Please find every line below that includes "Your" and report how many there are. Nothing else is needed.

(EXTRACTED MATERIAL):
▬▬▬▬▬▬
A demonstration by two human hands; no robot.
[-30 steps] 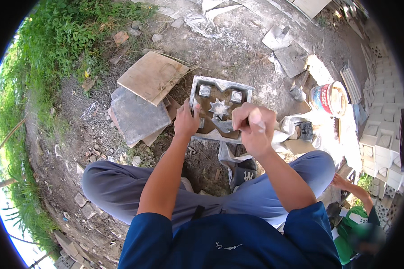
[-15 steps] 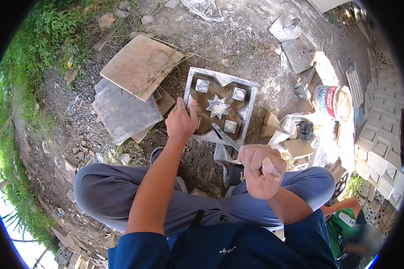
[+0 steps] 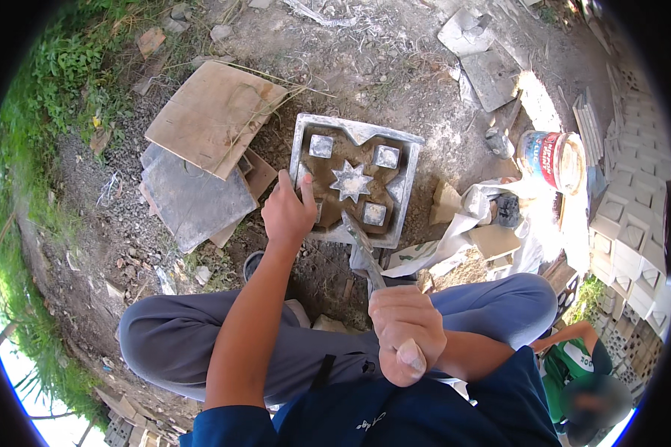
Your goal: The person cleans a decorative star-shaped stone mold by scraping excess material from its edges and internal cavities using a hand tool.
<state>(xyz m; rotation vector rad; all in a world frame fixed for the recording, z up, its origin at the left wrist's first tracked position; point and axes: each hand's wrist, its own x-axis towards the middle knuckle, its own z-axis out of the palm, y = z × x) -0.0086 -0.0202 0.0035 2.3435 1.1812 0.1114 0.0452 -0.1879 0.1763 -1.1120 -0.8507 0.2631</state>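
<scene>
In front of my legs a square grey mould lies on the ground. Brown mortar fills it around an eight-pointed star block and small square blocks at the corners. My left hand grips the mould's left rim, thumb and forefinger over the edge. Lower right, my right hand is closed round the handle of a trowel, the grip hidden in my fist. The trowel's long grey blade points up and left, its tip over the mortar near the mould's front edge.
Left of the mould lie stacked boards. To the right are a white sack with sandy material and a paint bucket on its side. Pale cement blocks line the far right. Another person in green is at lower right.
My right hand has drawn back toward my body and slightly left, and the trowel blade has turned more upright. My left hand keeps hold of the mould's rim.
</scene>
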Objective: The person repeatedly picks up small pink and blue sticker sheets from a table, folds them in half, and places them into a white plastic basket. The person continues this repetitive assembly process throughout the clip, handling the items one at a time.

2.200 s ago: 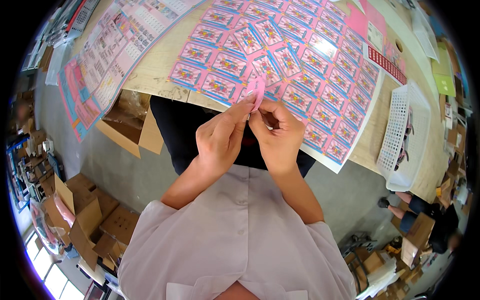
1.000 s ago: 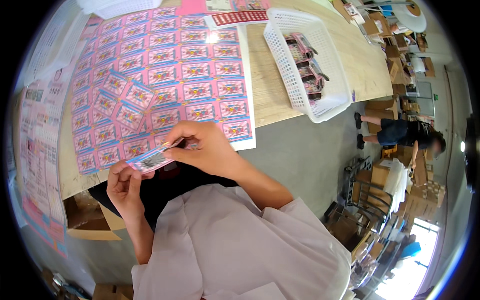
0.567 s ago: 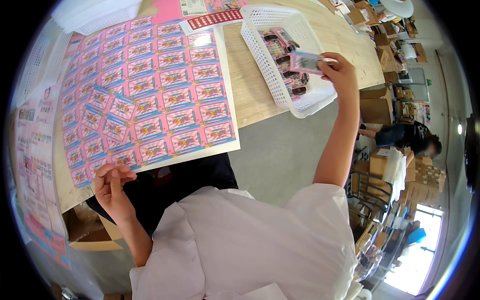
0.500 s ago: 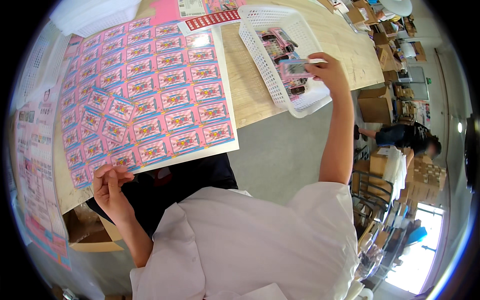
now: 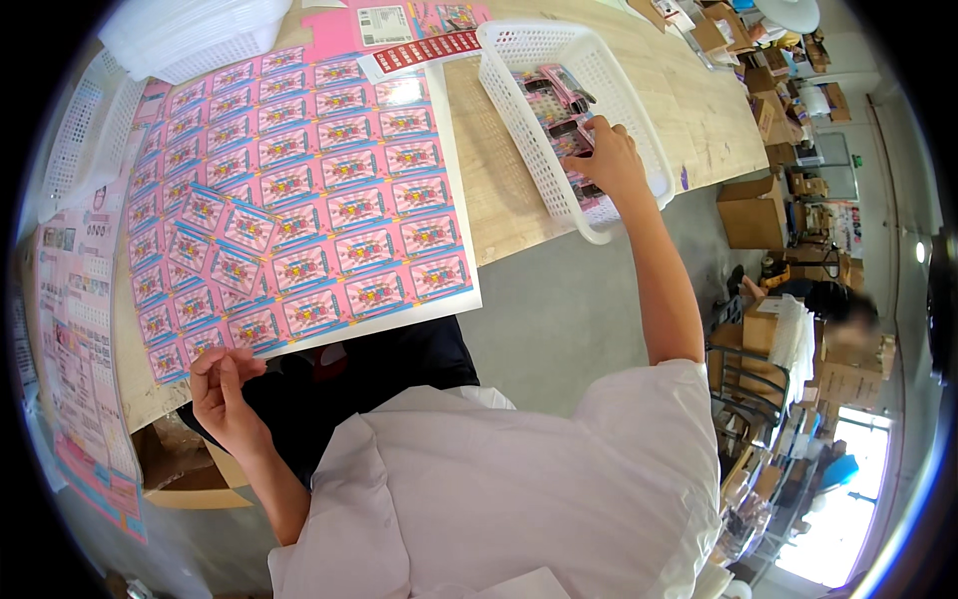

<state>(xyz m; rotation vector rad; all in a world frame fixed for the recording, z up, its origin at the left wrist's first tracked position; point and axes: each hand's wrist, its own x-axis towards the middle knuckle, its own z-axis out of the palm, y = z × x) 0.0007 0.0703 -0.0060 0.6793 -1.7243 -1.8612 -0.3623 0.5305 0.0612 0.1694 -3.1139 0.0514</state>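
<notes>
My right hand [image 5: 611, 160] reaches down into a white perforated plastic basket [image 5: 639, 110]. Its thumb and fingers close around a small pink-and-dark pack [image 5: 570, 139], partly covered by the hand. Other small pink packs with dark parts [image 5: 564, 88] lie in the basket on the side away from me. My left hand [image 5: 225, 391], palm up with loosely bent fingers, hangs at the near table edge and holds nothing that I can see. Beside it lies a large pink printed sheet [image 5: 364, 250] with rows of repeated cards. Several loose pink cards [image 5: 236, 270] rest on the sheet.
At the far left stand white plastic baskets [image 5: 190, 45]. A red-and-white label strip [image 5: 424, 52] lies at the sheet's far edge. Printed sheets [image 5: 75, 339] hang over the left table side. Below is an open cardboard box [image 5: 200, 489]. Another person [image 5: 823, 297] is at far right among boxes.
My right hand has moved down and slightly left, lowering the pack from above the basket to the others inside. My left hand stays nearly still. The view has shifted slightly.
</notes>
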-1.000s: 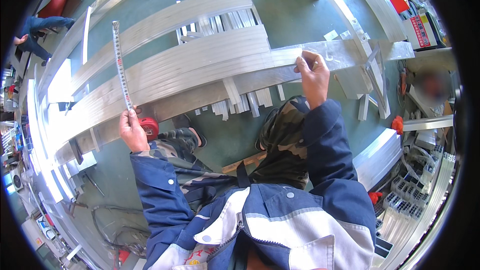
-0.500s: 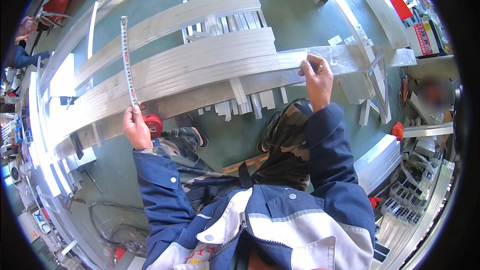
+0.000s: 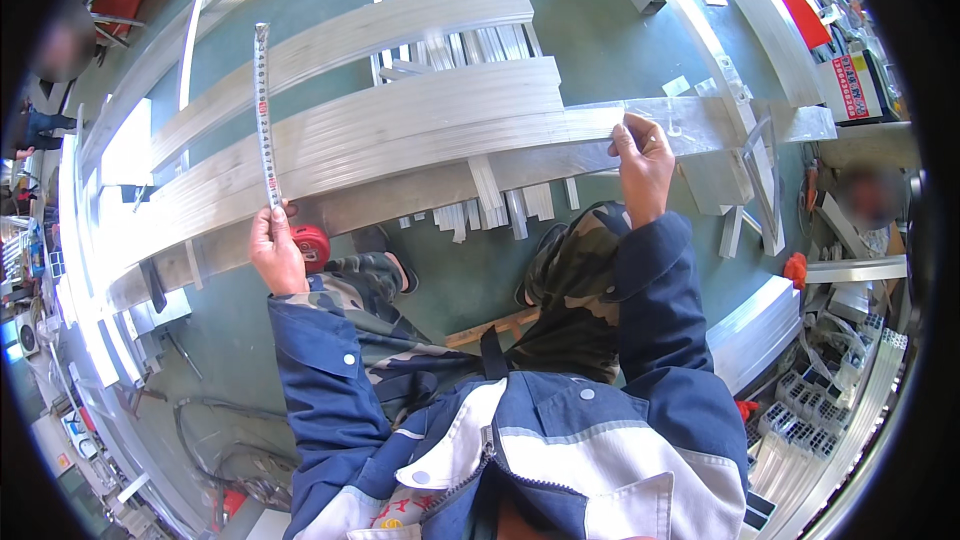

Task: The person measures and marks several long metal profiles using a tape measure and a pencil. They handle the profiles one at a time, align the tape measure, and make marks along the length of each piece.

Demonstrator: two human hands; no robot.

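Observation:
My left hand (image 3: 277, 258) is closed on a tape measure, its thumb and fingers pinching the blade near the red case (image 3: 311, 246). The pulled-out blade (image 3: 264, 120) points away from me, crossing above the long aluminium profiles (image 3: 400, 110). At the right, my right hand (image 3: 646, 165) pinches the end of the nearest profile (image 3: 592, 124), which sticks out past the others. These profiles lie side by side across a wide metal beam (image 3: 370, 202) in front of me.
Shorter aluminium pieces (image 3: 510, 40) lie beneath and beyond the profiles. A metal frame rail (image 3: 700, 35) with a cross brace stands at the right. Stacked profiles and cut sections (image 3: 805, 400) fill the lower right. A cable (image 3: 215, 405) lies on the floor at left; other people are at both sides.
The view has shifted slightly, so the profiles and both hands appear a little farther right. Both hands keep their holds. A person at the far left has moved.

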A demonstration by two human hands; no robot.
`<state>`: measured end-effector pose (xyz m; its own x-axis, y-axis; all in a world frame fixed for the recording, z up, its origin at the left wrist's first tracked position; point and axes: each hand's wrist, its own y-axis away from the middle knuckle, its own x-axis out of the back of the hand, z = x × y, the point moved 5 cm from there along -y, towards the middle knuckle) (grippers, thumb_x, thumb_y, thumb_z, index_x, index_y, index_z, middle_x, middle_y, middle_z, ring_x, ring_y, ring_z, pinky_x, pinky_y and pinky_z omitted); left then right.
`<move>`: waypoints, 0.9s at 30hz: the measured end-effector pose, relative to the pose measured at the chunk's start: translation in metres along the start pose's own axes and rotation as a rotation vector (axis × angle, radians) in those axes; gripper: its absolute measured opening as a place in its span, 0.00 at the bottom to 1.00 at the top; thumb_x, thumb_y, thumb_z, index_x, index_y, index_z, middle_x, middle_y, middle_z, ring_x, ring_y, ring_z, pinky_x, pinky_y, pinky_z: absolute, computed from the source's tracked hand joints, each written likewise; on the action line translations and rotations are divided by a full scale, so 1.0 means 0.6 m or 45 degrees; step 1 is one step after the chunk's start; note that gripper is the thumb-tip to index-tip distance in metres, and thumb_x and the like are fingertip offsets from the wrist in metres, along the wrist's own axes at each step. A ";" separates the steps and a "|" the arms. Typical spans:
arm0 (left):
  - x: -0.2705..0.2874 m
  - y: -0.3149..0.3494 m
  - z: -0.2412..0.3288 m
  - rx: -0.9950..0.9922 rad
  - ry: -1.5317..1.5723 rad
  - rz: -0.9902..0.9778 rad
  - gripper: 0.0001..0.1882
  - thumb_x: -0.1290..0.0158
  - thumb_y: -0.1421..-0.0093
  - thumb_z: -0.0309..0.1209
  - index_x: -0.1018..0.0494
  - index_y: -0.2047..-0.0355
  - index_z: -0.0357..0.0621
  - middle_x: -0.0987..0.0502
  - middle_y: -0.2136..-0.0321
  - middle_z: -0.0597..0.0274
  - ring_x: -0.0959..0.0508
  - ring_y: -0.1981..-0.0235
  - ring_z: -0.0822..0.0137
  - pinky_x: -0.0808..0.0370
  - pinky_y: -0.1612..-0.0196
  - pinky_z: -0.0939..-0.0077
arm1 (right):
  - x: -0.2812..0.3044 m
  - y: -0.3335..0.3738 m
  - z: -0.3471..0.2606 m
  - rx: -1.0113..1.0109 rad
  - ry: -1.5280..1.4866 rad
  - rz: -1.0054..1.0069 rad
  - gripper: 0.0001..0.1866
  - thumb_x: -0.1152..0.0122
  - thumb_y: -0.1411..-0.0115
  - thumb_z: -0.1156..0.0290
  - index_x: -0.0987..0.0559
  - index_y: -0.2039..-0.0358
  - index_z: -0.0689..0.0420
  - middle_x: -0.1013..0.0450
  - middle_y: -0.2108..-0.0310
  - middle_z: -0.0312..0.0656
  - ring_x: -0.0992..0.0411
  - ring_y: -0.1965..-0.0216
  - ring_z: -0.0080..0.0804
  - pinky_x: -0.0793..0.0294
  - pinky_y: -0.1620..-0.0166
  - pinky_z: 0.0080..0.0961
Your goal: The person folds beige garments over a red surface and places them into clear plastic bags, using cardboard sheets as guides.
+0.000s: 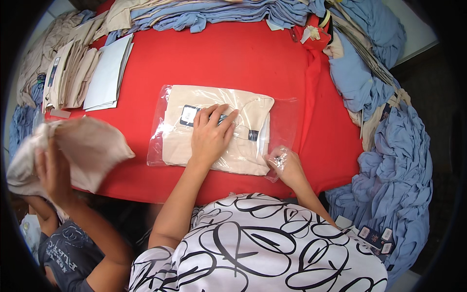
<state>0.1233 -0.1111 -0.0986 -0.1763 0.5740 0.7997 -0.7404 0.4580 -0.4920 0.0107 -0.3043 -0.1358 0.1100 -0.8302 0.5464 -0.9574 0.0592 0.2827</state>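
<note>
A folded beige garment [185,146] lies inside a clear plastic bag [284,117] on the red table cover. Dark-and-white labels show through the film on its upper left and right side. My left hand [212,138] rests flat on the bag over the middle of the garment, fingers stretched out and covering part of a label. At the bag's lower right corner, my right hand [289,168] is closed on the loose film of its open-looking right end. The right fingertips are partly hidden by the shiny, crumpled plastic.
At the left, a co-worker's hand [53,173] holds up a beige garment [92,146], blurred. Folded beige garments [73,78] and white card sheets [108,70] lie at the far left. Blue garments are piled along the back [214,17] and right [394,170], with loose tags [374,236] nearby.
</note>
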 end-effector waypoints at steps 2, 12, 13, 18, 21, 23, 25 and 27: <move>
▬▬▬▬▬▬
(ANSWER BELOW):
2